_WHAT YOU SHOULD DO:_
All lines from the one with "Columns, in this" through the last are to be given again exactly as they stand in the data below, and only those.

----- SUPPLIED INFORMATION

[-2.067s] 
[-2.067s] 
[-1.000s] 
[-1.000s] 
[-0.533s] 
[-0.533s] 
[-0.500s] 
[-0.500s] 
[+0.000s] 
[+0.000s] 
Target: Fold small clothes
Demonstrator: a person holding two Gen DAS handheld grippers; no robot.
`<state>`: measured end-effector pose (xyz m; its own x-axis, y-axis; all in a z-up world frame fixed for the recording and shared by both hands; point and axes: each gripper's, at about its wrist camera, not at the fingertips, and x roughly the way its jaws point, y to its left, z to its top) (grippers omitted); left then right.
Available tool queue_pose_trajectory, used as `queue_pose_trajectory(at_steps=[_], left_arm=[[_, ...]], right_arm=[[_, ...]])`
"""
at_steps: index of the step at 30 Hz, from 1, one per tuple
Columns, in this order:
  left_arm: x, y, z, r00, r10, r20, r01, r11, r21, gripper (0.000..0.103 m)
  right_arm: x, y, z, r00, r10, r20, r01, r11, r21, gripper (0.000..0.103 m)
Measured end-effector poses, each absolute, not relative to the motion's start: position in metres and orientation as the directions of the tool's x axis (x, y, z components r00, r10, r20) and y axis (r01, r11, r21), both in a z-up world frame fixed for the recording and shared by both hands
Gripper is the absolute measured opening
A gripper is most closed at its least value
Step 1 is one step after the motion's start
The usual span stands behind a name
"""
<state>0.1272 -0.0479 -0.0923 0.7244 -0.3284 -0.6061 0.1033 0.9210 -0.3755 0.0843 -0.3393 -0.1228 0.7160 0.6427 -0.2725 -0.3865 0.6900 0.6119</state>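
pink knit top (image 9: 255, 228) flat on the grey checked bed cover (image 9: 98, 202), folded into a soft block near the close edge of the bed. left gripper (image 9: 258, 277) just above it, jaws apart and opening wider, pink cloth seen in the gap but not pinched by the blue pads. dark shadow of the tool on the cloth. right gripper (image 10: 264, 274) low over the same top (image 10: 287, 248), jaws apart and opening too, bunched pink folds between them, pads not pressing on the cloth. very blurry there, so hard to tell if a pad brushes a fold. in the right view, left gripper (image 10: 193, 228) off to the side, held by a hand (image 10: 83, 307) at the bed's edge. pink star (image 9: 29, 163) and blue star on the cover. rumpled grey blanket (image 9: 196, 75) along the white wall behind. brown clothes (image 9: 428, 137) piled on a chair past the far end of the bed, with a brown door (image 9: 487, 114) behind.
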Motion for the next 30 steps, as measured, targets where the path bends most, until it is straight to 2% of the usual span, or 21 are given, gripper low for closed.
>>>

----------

_RESPONSE FOR THIS EXERCISE:_
Columns, in this order:
  left_arm: x, y, z, r00, r10, r20, r01, r11, r21, gripper (0.000..0.103 m)
  right_arm: x, y, z, r00, r10, r20, r01, r11, r21, gripper (0.000..0.103 m)
Measured end-effector poses, each absolute, not relative to the motion's start: position in metres and orientation as the directions of the tool's x axis (x, y, z components r00, r10, r20) and y axis (r01, r11, r21), both in a z-up world frame fixed for the recording and shared by both hands
Gripper is the absolute measured opening
A gripper is most closed at its least value
Step 1 is one step after the motion's start
The usual span stands behind a name
"""
<state>0.1272 -0.0479 -0.0923 0.7244 -0.3284 -0.6061 0.1033 0.9210 -0.3755 0.0843 -0.3393 -0.1228 0.7160 0.6427 -0.2725 -0.3865 0.6900 0.6119</state>
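pink knit top (image 9: 255, 228) flat on the grey checked bed cover (image 9: 98, 202), folded into a soft block near the close edge of the bed. left gripper (image 9: 258, 277) just above it, jaws apart and opening wider, pink cloth seen in the gap but not pinched by the blue pads. dark shadow of the tool on the cloth. right gripper (image 10: 264, 274) low over the same top (image 10: 287, 248), jaws apart and opening too, bunched pink folds between them, pads not pressing on the cloth. very blurry there, so hard to tell if a pad brushes a fold. in the right view, left gripper (image 10: 193, 228) off to the side, held by a hand (image 10: 83, 307) at the bed's edge. pink star (image 9: 29, 163) and blue star on the cover. rumpled grey blanket (image 9: 196, 75) along the white wall behind. brown clothes (image 9: 428, 137) piled on a chair past the far end of the bed, with a brown door (image 9: 487, 114) behind.
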Motion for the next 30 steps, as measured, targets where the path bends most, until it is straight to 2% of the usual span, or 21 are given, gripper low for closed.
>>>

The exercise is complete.